> _What you will do_:
Write out the material below again, line for line, without any images.

• • •

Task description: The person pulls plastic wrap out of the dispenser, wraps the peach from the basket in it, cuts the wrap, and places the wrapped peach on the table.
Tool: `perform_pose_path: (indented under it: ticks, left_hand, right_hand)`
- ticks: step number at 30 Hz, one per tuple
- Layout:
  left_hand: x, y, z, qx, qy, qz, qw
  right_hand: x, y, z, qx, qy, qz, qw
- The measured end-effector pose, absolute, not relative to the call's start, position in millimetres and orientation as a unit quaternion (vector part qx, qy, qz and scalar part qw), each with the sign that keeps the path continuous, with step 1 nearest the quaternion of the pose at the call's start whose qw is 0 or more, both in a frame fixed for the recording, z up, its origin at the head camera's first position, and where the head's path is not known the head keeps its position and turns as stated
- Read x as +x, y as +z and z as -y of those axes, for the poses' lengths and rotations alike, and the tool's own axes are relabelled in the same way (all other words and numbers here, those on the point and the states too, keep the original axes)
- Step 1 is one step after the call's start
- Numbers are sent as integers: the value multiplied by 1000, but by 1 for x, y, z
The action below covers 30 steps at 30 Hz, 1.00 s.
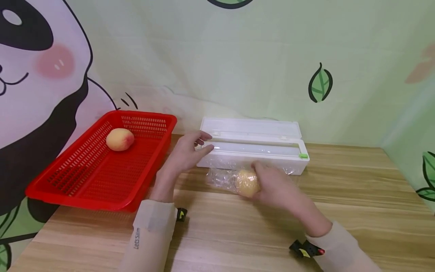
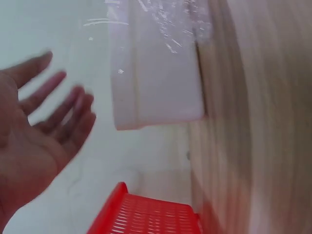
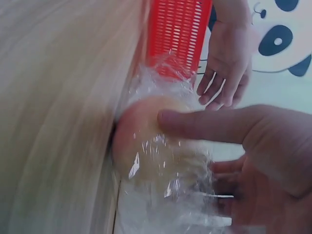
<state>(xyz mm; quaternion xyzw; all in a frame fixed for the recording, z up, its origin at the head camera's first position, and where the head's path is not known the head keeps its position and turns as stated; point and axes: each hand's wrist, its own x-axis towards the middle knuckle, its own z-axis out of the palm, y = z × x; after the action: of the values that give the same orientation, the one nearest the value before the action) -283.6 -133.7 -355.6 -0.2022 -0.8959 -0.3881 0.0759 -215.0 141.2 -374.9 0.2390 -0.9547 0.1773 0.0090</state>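
Observation:
A peach point(image 1: 247, 183) partly wrapped in clear cling film point(image 1: 221, 179) is at the front of the white film box. My right hand point(image 1: 276, 185) grips it, and in the right wrist view the thumb lies on the film-covered peach point(image 3: 146, 141). Loose film spreads out to both sides of the fruit. My left hand point(image 1: 187, 151) hovers over the left end of the cling film dispenser point(image 1: 251, 160), fingers loosely spread. Nothing is held in that hand point(image 2: 44, 122), as the left wrist view shows. The dispenser's lid stands raised, with the film roll showing inside.
To the left stands a red plastic basket point(image 1: 102, 204) with one unwrapped peach point(image 1: 120, 139) in it. A green slider point(image 1: 303, 155) sits at the dispenser's right end. Behind the wooden table point(image 1: 340, 196) hangs a printed panda-and-leaf backdrop point(image 1: 251, 68).

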Motion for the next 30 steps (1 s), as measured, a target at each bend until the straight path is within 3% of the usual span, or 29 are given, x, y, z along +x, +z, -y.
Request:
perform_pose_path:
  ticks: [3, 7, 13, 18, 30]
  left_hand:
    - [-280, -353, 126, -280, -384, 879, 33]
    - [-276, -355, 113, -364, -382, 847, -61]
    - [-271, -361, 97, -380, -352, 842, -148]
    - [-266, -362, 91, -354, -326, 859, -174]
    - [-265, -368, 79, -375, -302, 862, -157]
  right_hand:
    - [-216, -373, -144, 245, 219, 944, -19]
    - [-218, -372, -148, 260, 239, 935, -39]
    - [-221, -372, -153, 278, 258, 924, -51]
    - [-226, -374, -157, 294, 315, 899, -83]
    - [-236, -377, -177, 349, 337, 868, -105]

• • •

> _Response_:
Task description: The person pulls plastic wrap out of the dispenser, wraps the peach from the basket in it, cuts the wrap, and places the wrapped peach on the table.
Tool: `perform_pose_path: (indented under it: ticks, left_hand, right_hand)`
- ticks: step number at 30 Hz, one per tuple
- Layout:
  left_hand: x, y, z, qx, qy, qz, qw
  right_hand: x, y, z, qx, qy, qz, qw
- The measured end-effector pose, absolute, not relative to the call's start, position in millimetres and orientation as a unit quaternion (vector part qx, qy, qz and scalar part qw), each with the sign that keeps the path continuous, with step 1 nearest the quaternion of the pose at the call's start whose qw is 0 or more, both in a frame fixed for the recording, z up, its origin at the head camera's first position, and where the head's path is not known the head keeps its position and turns as stated
- Read x as +x, y as +z and z as -y of those axes, for the poses' lengths and rotations alike, and the tool's own axes are relabelled in the same way (all other words and numbers here, those on the point and the states too, keep the original axes)
- Step 1 is one step after the call's start
- Numbers are sent as integers: the value multiplied by 1000, but by 1 for x, y, z
The action below covers 30 steps at 30 Hz, 1.00 s.
<state>(xyz mm; quaternion xyzw; all in a frame fixed for the recording, z up, its origin at the head camera's first position, and where the head's path is not known the head keeps its position and turns as stated; point and axes: each hand's wrist, its own x-axis towards the middle knuckle, its own z-axis out of the palm, y = z × x; after the action: of the values that give the same orientation, the one nearest the value before the action) -283.6 -133.7 -355.6 -0.2022 -0.8959 -0.3881 0.0759 -215.0 141.2 -374.9 0.2390 -0.9547 0.1773 0.0090</state>
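Observation:
A peach point(image 1: 247, 183) partly wrapped in clear cling film point(image 1: 221, 179) is at the front of the white film box. My right hand point(image 1: 276, 185) grips it, and in the right wrist view the thumb lies on the film-covered peach point(image 3: 146, 141). Loose film spreads out to both sides of the fruit. My left hand point(image 1: 187, 151) hovers over the left end of the cling film dispenser point(image 1: 251, 160), fingers loosely spread. Nothing is held in that hand point(image 2: 44, 122), as the left wrist view shows. The dispenser's lid stands raised, with the film roll showing inside.
To the left stands a red plastic basket point(image 1: 102, 204) with one unwrapped peach point(image 1: 120, 139) in it. A green slider point(image 1: 303, 155) sits at the dispenser's right end. Behind the wooden table point(image 1: 340, 196) hangs a printed panda-and-leaf backdrop point(image 1: 251, 68).
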
Motion for the next 30 steps (1 s), as measured, a target at each bend until the straight path is within 3% of the usual span, or 29 are given, x, y, z along +x, +z, -y.
Request:
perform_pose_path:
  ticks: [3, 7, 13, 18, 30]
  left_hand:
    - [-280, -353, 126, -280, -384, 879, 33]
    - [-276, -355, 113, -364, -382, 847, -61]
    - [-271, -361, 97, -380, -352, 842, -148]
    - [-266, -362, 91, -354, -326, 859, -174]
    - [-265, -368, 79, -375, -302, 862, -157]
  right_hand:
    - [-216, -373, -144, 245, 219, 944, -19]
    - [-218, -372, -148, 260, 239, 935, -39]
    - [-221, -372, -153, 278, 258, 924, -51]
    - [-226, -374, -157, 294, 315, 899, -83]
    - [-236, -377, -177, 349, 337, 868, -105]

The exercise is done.